Hi proud mum, thanks for

Submitted by Lestyrox on Tue, 07/07/2009 - 12:00pm.
Hi proud mum, thanks for replying! I'm so glad i've found someone to talk to, being a stay at home mum its hard finding new friends and the added stress of caring for my little man means going out and meeting people is virtually impossible. The library at Coffs Coast Autism sounds great, we're yet to take a family trip over to Coffs but hopefully in the coming months i can persuade hubby to take a day off and we can have a little road trip and check it out. My little boy has been on the GFCF diet for about a week now, i have seen some subtle improvements with awareness and interaction however the last few days he seems to be cranky and short tempered, similar to how he was before the diet. I am thinking he could possibly be having withdrawals? Do you mind me asking, how long was your little one(s) on the diet before you noticed big (if any) improvements? I've read that i should try the diet for 6 months to see improvements. I'm not expecting miracles but it would be lovely if my son's temper improved. Thanks for the suggestion about the Early Intervention Services, i will definitely look into that. Does my son need to be formally diagnosed with ASD before we can use their services or can i get onto that now? Sorry for all the questions, this is all new and a bit daunting. I really appreciate having you to talk to. Hope you're having a good day :) Celeste

EI eligibility & GF diet

Submitted by Proud-Mum on Sun, 12/07/2009 - 9:35pm.
Hi, again Celeste, Sorry for the delay in reply. I don't tend to make it online as often as I'd like but usually at least once every few days so keep on messaging. It's great to be able to share. Regarding the Early Intervention eligibility, I would definitely try them now. I don't know if all the services work the same way but I know the Coffs Harbour one doesn't require formal diagnosis - just a need (although I think diagnosis always makes service providers more likely to sit up and take notice if they have really full books). On the topic of GFCF, we aren't completely casein free, although our little bloke doesn't drink milk or eat cheese etc anyway, but there would be some casein sneaking through in milk solids in other foods. We are much more strict with gluten free (although I know he steals bread from other kids at school sometimes!) and we really saw a difference within the first 2 to 3 weeks. The really telling thing for us wasn't so much in a change in behaviour (from a "good boy" perspective, although it did improve a bit) but in his alertness. It is a bit hard to explain but it was as though a cloud lifted off his head. He would really never look at you or at anything previously.
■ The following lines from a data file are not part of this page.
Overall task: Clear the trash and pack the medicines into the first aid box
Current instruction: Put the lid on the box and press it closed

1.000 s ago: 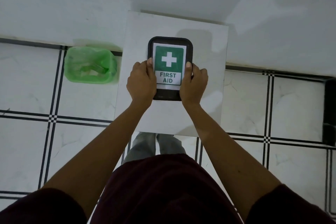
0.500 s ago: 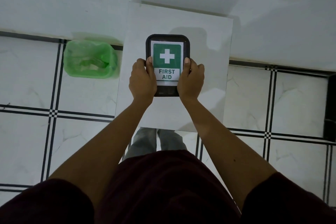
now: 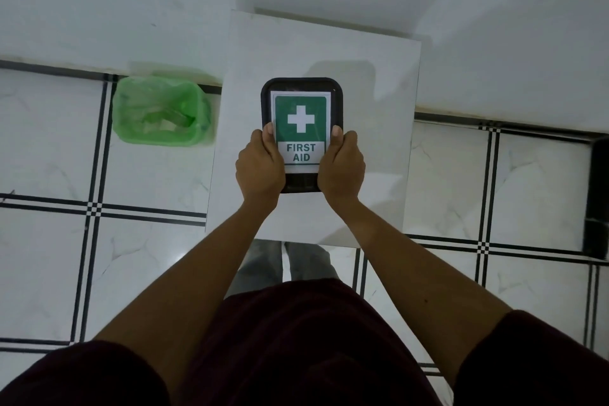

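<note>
The first aid box (image 3: 301,109) is black with a green and white "FIRST AID" label on its closed lid. It rests on the small white table (image 3: 379,82). My left hand (image 3: 260,166) grips its left side and my right hand (image 3: 341,166) grips its right side, thumbs on the lid. No medicines or loose trash show on the table.
A bin lined with a green bag (image 3: 161,110) stands on the tiled floor left of the table, with pale scraps inside. White walls meet in a corner behind the table. A dark object (image 3: 598,198) stands at the far right edge.
Both hands have slid the box a little further away from me across the table. The grip on its sides is unchanged.
</note>
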Tool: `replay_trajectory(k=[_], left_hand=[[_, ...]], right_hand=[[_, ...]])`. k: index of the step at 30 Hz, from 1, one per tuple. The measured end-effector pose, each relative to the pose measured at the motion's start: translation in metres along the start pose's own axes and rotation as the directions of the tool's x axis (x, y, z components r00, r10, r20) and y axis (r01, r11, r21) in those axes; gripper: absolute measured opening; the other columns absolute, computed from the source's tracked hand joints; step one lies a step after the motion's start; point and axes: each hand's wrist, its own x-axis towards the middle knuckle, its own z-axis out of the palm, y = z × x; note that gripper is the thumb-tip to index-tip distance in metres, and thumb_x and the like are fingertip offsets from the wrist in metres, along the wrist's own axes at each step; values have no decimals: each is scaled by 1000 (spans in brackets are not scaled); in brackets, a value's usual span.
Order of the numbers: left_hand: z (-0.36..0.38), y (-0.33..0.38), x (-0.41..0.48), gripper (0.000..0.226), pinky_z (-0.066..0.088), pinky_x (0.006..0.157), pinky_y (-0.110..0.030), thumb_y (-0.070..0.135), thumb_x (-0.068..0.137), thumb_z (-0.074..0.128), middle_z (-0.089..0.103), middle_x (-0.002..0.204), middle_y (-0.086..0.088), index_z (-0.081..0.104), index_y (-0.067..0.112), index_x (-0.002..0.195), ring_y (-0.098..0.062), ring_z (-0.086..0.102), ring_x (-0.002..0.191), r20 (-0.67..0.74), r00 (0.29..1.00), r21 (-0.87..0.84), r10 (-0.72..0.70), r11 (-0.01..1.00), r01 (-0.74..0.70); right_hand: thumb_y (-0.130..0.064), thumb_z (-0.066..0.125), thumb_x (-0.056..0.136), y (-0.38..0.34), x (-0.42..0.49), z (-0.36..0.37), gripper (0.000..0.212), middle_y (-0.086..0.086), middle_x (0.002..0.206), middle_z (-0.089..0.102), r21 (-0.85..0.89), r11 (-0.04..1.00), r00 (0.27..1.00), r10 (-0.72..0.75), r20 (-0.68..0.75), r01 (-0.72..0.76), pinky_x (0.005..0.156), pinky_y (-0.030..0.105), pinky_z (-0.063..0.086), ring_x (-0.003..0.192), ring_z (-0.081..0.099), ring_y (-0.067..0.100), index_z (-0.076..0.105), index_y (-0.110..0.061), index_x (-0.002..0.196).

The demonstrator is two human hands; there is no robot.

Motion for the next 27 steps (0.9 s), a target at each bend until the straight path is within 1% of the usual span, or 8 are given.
replay_trajectory(k=[3, 8, 11, 14, 16, 20, 23, 27], left_hand=[[0, 6, 8, 46, 40, 55, -30, 39, 102, 27, 55, 67, -3, 54, 7, 83, -22, 53, 58, 11, 1000, 28, -28, 999, 28], [-1, 9, 8, 44, 36, 55, -29, 39, 102, 30, 54, 65, -4, 51, 9, 78, -23, 52, 57, 10, 1000, 27, -20, 999, 20], [-3, 8, 9, 45, 37, 53, -30, 43, 101, 28, 54, 64, -4, 47, 10, 76, -26, 54, 58, 50, 997, -3, -51, 999, 51], [-8, 9, 16, 44, 38, 56, -31, 47, 99, 28, 57, 73, -8, 43, 9, 83, -28, 58, 68, 84, 994, -42, -72, 996, 76], [-9, 19, 26, 47, 37, 63, -33, 52, 98, 26, 58, 82, -7, 43, 8, 89, -26, 56, 74, 89, 986, -68, -139, 987, 145], [-2, 38, 43, 62, 37, 74, -37, 61, 96, 16, 58, 93, -4, 53, 11, 97, -24, 51, 83, 91, 962, -51, -256, 964, 261], [4, 34, 45, 63, 38, 74, -35, 60, 96, 16, 58, 88, 1, 60, 14, 93, -22, 53, 82, 69, 964, -76, -258, 962, 263], [5, 30, 47, 60, 40, 69, -32, 54, 99, 20, 61, 80, 0, 60, 12, 82, -23, 58, 77, 55, 978, -129, -201, 970, 207]], right_hand=[[-37, 31, 102, -4, 5, 0, 30, 5, 86, 66, -14, 1000, 1000, -1, 23, 1, 64, 33, 58, 72, 65, 21, 42, -15, 86], [-37, 28, 102, -6, 7, -1, 31, 7, 86, 67, -21, 1000, 999, -17, 40, 18, 66, 39, 58, 74, 66, 25, 42, -15, 86], [-39, 26, 102, -7, 9, -7, 35, 3, 81, 62, -69, 997, 997, -13, 79, 18, 66, 36, 58, 72, 64, 22, 46, -14, 88], [-41, 30, 100, -15, 21, -13, 34, 5, 79, 60, -61, 998, 994, -2, 107, 9, 63, 34, 54, 70, 61, 22, 44, -14, 84], [-48, 31, 99, -26, 36, -14, 41, 5, 78, 58, -12, 998, 993, 58, 103, -57, 60, 31, 49, 70, 59, 20, 45, -12, 84], [-56, 18, 98, -45, 59, -8, 63, 3, 76, 62, 99, 978, 975, 167, 149, -182, 60, 28, 46, 69, 60, 17, 56, -8, 82], [-57, 11, 98, -43, 59, -2, 75, 3, 72, 65, 135, 960, 960, 219, 175, -244, 60, 27, 49, 68, 64, 17, 62, -8, 74], [-56, 20, 99, -40, 57, 0, 65, -2, 65, 62, 154, 956, 963, 229, 140, -250, 53, 23, 46, 61, 63, 14, 57, -14, 65]])
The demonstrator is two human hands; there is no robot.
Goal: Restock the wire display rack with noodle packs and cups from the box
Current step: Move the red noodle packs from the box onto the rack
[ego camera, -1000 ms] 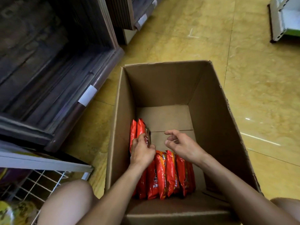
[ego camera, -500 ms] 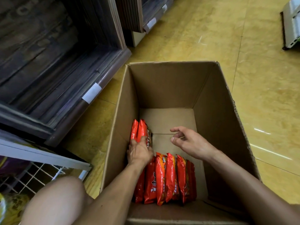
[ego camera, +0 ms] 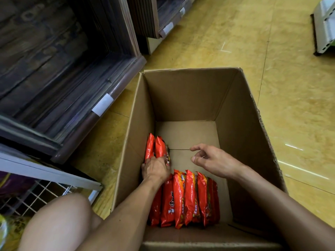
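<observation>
The box (ego camera: 181, 98) stands on the floor (ego camera: 272, 87) with only noodle packs left in its bottom; no cups show. Two packs (ego camera: 157, 144) stand on edge against the left wall, and a row (ego camera: 188, 196) of more stands on edge at the near end. The left hand (ego camera: 155, 171) sits on top of the two packs with its fingers curled down over them. It looks like a grasp, though the fingertips are hidden behind the foil. The right hand (ego camera: 213, 160) hangs released over the bare cardboard, fingers loosely spread, holding nothing.

The main risk is probably the grip. The wrappers are glossy and puffed with air, so one hand pinching two from above may lose the outer one on the way up, and it would drop back flat into the box. Squeezing harder to prevent that could crack the noodles inside.

The row leans loosely with nothing bracing its right side. A forearm brushing it on the lift could tip the packs over like dominoes and slow later picks.

The rack (ego camera: 36, 192) lies at lower left, beyond the knee (ego camera: 59, 220) and well apart from the box. The carry crosses the body, and a pack could catch on the box rim or a wire edge. Bringing the free hand under the packs would likely steady them.
</observation>
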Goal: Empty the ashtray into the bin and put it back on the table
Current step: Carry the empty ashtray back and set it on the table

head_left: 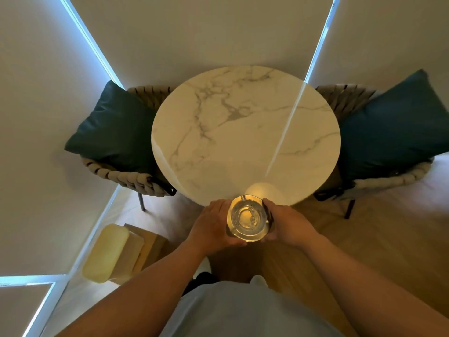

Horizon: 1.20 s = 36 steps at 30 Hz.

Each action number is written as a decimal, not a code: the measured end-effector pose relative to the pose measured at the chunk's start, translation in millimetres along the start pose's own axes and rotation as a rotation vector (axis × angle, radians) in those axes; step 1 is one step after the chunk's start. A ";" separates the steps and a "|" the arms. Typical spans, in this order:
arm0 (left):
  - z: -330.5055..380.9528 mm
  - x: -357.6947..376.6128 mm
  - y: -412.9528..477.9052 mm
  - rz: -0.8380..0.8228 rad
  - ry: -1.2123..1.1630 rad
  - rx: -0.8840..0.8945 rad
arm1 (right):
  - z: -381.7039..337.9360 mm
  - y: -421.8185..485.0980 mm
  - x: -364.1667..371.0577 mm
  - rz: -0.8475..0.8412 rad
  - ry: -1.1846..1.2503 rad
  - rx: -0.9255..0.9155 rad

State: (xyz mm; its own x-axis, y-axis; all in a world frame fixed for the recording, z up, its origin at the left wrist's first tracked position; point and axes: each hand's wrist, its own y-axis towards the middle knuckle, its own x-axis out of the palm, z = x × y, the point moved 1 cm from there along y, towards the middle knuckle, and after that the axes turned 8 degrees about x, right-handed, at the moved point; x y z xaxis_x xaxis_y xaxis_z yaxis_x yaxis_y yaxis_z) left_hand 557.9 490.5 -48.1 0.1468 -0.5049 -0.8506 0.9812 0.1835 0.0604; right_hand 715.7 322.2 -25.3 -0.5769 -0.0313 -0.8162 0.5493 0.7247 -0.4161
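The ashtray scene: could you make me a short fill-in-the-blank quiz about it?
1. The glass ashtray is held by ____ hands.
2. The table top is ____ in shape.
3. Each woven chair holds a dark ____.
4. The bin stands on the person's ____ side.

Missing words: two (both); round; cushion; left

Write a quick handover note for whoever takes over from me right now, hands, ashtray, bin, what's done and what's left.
Left hand and right hand: both grip the glass ashtray by its sides, held level at the near edge of the marble table.
Bin: on the floor, lower left, lid shut.
Ashtray looks clear; whether it was emptied can't be told.
Left: confirm it's empty, then set it on the table.
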 end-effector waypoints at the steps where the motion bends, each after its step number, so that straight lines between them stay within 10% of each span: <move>1: 2.4 2.8 3.4 -0.013 -0.001 -0.004 | 4.3 0.0 -1.4 -0.002 0.002 0.000; 36: -162.8 -42.4 228.6 -0.113 -0.095 0.000 | -5.9 249.8 -65.2 0.006 0.054 0.177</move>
State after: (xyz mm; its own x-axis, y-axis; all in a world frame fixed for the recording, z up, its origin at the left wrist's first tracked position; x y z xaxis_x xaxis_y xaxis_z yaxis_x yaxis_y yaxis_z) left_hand 755.5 691.2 -83.2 0.0467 -0.6001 -0.7986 0.9921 0.1209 -0.0328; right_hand 886.9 509.3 -73.6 -0.6022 0.0128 -0.7982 0.6479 0.5921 -0.4793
His eyes just seemed to skim things without ever focussing on them, making it impossible to teach him anything or to successfully use visual aids. That changed a lot after taking gluten out of his diet. I have heard that it takes a long time for gluten to break down and to be totally secreted from the body so we were surprised to see a short term improvement. We have been (primarily) GF for 3 years now. I wonder sometimes if I should re-introduce it to see if there is a change but don't want to risk it so we just keep plugging away with it. Hope that helps. Cheers, Proud Mum

Hi again, how has your week

Submitted by Lestyrox on Thu, 16/07/2009 - 2:58pm.
Hi again, how has your week been? My little guy has been having massive tantrums the last 2 or so weeks, its very tiring. We're still following the GFCF diet and like you i have noticed very subtle changes in his awareness. You described it well when you said it was like a cloud lifted from your boy's head, thats wonderful that its had such a positive affect on your son. I feel there is a 'fog' over my son's head and i think the diet has helped to clear it a bit although it is definitely still there. To be honest i am a little dissapointed that i haven't seen bigger improvements. I didn't expect to move mountains but i was really hoping his temper would improve as i thought maybe his bad temper was a result of the casien and gluten in his diet but no luck yet. I will stick with it though, i think it is helping him, he's eating more and putting on more weight so that has to be a good thing. I am looking forward to his appointment with the pediatrician in August, for so long i haven't wanted to label my son but now i am actually looking forward to a diagnosis so i can get some answers and maybe try to understand my little guy more. Do you have an email address i can email you on? It really is great to talk to you, its nice to know we're not the only family going through this. I'm finding it hard to find support groups but Coffs Coast Autism looks great, i had a look at some of the pics from different events and it looks like they provide a lot of support for families affected by autism. I'd love to get involved in group activities, although it is a little hard with the kids so young. Great to chat, Cheers Celeste

Catch up

Submitted by Proud-Mum on Wed, 12/08/2009 - 4:05pm.

Hi, Celeste,

Sorry I've been off air a bit the last few weeks. Things have actually been reasonable calm but I am REALLY busy with work so I find myself being a bit of a couch potato when I finally get our little bloke off to bed.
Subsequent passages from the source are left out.